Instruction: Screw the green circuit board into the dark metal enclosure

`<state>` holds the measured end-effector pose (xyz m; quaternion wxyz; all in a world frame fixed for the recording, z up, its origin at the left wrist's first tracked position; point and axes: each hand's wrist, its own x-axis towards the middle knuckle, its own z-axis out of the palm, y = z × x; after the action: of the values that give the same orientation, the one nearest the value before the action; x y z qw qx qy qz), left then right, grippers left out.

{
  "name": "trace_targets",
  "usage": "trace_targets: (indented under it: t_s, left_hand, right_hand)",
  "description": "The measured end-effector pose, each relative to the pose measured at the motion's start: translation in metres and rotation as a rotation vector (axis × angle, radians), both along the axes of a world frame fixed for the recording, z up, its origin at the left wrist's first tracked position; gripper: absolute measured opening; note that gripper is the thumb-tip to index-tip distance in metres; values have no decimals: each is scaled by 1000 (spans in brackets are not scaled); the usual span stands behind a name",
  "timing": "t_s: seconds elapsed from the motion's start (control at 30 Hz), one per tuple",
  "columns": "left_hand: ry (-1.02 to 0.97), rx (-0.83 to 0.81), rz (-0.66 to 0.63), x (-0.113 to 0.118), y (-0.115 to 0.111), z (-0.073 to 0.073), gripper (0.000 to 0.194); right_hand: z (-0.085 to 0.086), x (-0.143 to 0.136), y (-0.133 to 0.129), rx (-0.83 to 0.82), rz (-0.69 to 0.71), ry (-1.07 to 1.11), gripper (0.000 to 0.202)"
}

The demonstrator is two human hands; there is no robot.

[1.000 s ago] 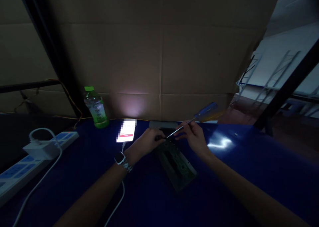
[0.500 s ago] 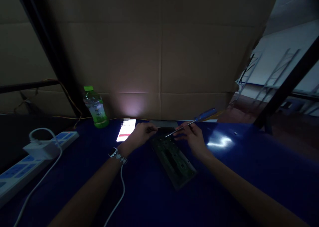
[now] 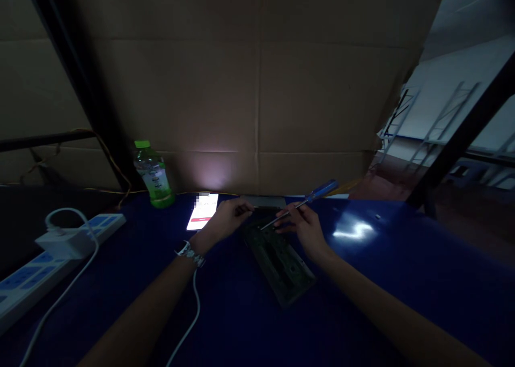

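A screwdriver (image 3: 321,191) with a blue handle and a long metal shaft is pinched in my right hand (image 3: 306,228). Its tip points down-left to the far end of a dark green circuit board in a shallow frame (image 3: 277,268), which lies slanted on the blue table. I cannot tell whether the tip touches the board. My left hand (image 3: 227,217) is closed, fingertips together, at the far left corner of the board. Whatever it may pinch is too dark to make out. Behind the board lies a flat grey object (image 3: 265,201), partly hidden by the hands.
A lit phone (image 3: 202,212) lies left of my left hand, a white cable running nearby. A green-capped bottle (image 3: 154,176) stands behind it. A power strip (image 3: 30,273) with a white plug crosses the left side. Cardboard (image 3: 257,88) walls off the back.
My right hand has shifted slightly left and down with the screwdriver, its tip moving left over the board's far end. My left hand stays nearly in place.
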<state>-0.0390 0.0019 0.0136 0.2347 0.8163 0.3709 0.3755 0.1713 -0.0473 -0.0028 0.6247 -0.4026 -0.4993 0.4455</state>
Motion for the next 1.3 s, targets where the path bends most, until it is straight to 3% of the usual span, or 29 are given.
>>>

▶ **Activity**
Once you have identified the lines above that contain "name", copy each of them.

▶ **Answer to the problem**
  "name": "trace_targets",
  "description": "The measured end-effector pose, each relative to the pose measured at the motion's start: translation in metres and rotation as a rotation vector (axis × angle, radians), both along the axes of a world frame fixed for the recording, z up, its origin at the left wrist's first tracked position; gripper: absolute measured opening; note that gripper is the thumb-tip to index-tip distance in metres; values have no decimals: each is scaled by 1000 (spans in brackets are not scaled); the usual span stands behind a name",

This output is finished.